1.1 These General Terms and Conditions (GTC) shall apply exclusively to all transactions between the customer and “CatComm”, unless other contractual agreements have been made in writing in individual cases.

1.2 Amendments or additions to the contract commissioned by the customer shall only be accepted by “CatComm” by written confirmation.

1.3 Terms and conditions of the customer that deviate from these GTC shall not apply. They shall not apply even if “CatComm” does not expressly object to them.

2. Conclusion of contract

2.1 The offers of “CatComm” are subject to change.

2.2 Orders placed by the customer shall only be deemed accepted upon written order confirmation by “CatComm”, unless “CatComm” indicates that the order is accepted, for example by taking action on the basis of the order.

3. Cost estimate

3.1 Cost estimates from “CatComm” are always prepared in writing and are non-binding – without this having to be pointed out again separately in the cost estimate.

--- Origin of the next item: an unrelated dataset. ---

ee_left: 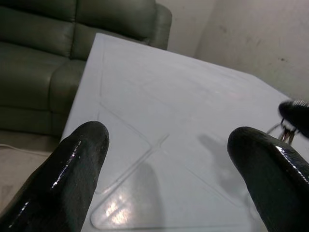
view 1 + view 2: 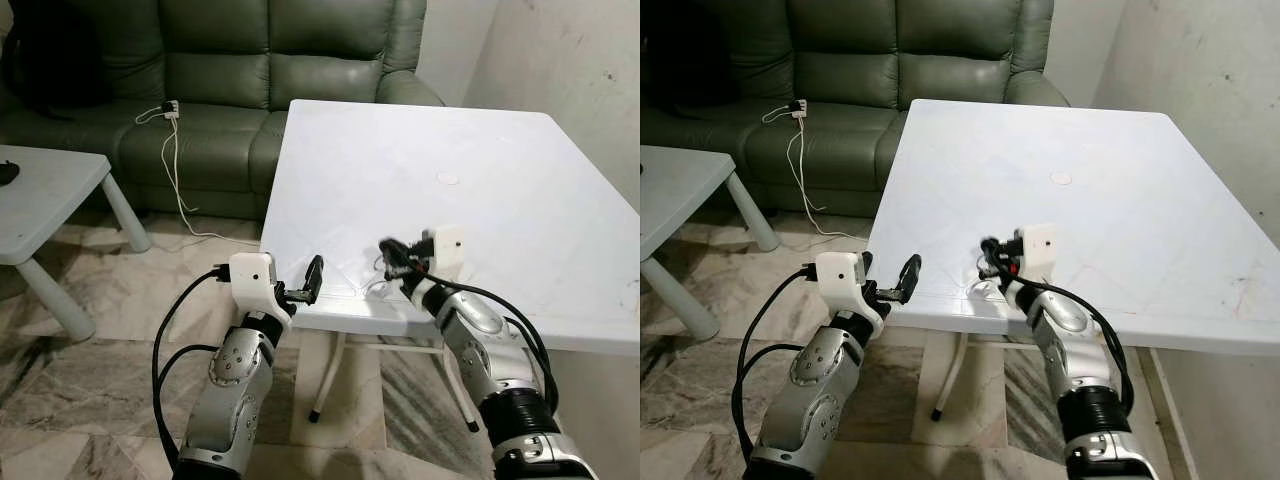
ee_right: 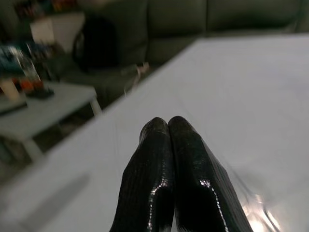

3.2 If it is foreseeable that the actual costs will exceed the costs estimated by “CatComm” by more than 20 percent, the customer shall be informed of this. The cost overrun shall be deemed to have been approved by the customer if the customer does not object in writing within three days of this notification and at the same time provides written notification of more cost-effective alternatives.

4. Service and fee

4.1 Unless otherwise agreed, the fee claim for each individual service shall become due as soon as it has been provided.

4.2 “CatComm” shall be entitled to demand advance payments to cover its expenses.

4.3 Any discounts or price reductions achieved – but not discount agreements between “CatComm” and third parties – shall be passed on to the customer.

4.4 The first meeting is free of charge for the client and without obligation for the contracting parties, provided that no detailed program of activities or specific action is associated with it. If the meeting is tantamount to an actual PR consultation, the actual time spent will be invoiced.

4.5 All services provided by “CatComm” that are not expressly covered by the agreed fee shall be remunerated separately. This applies in particular to all ancillary costs, special costs, third-party costs and procurement and production costs.

4.6 All expenses incurred by “CatComm” that go beyond normal business operations (e.g. for courier services, extraordinary shipping costs or travel) shall be reimbursed by the customer. The reimbursement of travel expenses (2nd class rail travel, economy class flights, overnight stays in middle class hotels, cab costs, etc.) by the customer shall be deemed to have been agreed. ) by the client shall be deemed to have been agreed if the meeting does not take place at the registered office of “CatComm”.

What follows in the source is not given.